A new study out of Princeton University shows that daughters provide disproportionately more care for their elderly parents than sons do, regardless of birth order number of siblings.
From Think Progress:
[Researcher Angelina] Grigoryeva found a “pronounced and statistically significant” gap in the time both genders spend on elder care for their parents, including helping them dress, walk, bathe, eat, toilet, get in and out of bed, cook, grocery shop, take medications, and manage money. Daughters, in fact, spend more than twice as much time on it as sons, an average of 12.3 hours a month versus 5.6. Even when taking into account factors such as how much time each sibling has available, their resources, the size and gender composition of their family, and whether or not they’re the eldest, daughters still spend 5.4 hours more than sons on this care.
Grigoryeva also learned that for sons, having a sister means having to provide significantly less parent care, but for daughters the amount of hours spent caring for an elderly parent actually increases when they have male siblings.

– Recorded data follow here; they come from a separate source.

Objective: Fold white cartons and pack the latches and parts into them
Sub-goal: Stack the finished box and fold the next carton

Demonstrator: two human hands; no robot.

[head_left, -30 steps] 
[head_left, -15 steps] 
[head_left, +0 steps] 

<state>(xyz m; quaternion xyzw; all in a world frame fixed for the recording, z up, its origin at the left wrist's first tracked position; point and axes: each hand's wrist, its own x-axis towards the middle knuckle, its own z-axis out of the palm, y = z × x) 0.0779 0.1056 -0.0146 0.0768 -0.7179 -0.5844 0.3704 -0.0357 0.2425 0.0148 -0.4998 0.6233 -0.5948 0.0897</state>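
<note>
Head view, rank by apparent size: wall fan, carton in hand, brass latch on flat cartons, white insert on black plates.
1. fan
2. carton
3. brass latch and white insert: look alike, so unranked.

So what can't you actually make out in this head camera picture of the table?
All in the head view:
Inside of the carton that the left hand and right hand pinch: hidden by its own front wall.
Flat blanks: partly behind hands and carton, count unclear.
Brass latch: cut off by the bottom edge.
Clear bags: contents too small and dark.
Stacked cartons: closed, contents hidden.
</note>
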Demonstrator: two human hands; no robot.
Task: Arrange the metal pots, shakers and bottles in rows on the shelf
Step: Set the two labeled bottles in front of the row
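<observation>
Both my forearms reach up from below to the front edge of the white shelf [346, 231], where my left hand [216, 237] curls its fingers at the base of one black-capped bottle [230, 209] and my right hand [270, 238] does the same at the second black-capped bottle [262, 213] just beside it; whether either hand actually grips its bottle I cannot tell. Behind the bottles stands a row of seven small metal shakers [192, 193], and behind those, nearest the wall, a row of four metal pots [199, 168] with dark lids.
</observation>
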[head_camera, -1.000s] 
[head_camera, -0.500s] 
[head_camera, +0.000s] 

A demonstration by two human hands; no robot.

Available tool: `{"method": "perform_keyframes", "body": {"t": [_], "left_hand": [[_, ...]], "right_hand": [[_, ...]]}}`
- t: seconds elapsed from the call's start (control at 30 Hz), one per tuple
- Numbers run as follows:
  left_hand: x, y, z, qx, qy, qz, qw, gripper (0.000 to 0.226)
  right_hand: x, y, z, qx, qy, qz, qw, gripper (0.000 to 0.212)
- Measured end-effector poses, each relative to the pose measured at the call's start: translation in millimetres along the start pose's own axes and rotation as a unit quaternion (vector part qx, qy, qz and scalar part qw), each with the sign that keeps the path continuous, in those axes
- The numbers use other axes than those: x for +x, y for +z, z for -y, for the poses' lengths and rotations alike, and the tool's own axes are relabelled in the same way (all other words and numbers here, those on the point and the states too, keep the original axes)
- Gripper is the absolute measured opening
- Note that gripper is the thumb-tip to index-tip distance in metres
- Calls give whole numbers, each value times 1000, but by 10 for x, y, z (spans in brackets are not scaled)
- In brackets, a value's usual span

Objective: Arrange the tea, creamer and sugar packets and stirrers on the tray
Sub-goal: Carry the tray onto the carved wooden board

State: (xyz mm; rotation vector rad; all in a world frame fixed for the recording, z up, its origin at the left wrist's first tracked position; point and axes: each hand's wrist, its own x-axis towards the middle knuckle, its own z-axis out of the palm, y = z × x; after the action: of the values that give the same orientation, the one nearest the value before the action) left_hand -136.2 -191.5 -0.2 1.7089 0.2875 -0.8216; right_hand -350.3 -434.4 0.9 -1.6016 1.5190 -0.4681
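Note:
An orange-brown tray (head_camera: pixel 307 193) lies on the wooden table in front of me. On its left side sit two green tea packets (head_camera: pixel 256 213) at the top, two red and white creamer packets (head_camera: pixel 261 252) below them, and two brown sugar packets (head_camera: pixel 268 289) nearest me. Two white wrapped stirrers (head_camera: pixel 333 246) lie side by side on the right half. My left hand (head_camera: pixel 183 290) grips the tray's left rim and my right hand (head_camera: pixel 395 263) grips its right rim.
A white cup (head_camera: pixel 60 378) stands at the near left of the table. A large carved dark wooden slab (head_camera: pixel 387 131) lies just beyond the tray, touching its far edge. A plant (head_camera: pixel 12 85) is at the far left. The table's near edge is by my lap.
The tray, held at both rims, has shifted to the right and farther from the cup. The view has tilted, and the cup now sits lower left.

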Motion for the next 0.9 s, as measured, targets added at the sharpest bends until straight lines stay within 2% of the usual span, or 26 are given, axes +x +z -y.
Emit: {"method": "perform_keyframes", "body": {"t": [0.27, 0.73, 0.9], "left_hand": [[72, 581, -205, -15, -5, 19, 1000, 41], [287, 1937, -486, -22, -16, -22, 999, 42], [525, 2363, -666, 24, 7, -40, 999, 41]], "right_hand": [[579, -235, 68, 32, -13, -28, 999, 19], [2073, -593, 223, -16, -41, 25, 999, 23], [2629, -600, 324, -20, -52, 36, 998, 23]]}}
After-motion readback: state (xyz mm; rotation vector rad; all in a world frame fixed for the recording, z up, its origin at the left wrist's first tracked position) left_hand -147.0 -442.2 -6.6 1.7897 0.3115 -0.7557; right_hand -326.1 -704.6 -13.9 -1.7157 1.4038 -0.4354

In families with adult daughters and sons, daughters provide 21.7 hours of parent care for every 6.2 hours provided by sons.
It gets worse:
Women’s caregiving is also more dependent on the time and resources they have and whether they’re also giving their parents money, while men’s stays low no matter the circumstances. This is likely due to “women provid[ing] as much care as they can,” she writes, while for men “the gender norm of not doing parent care is so strong that the other factors of caregiving essentially do not matter.”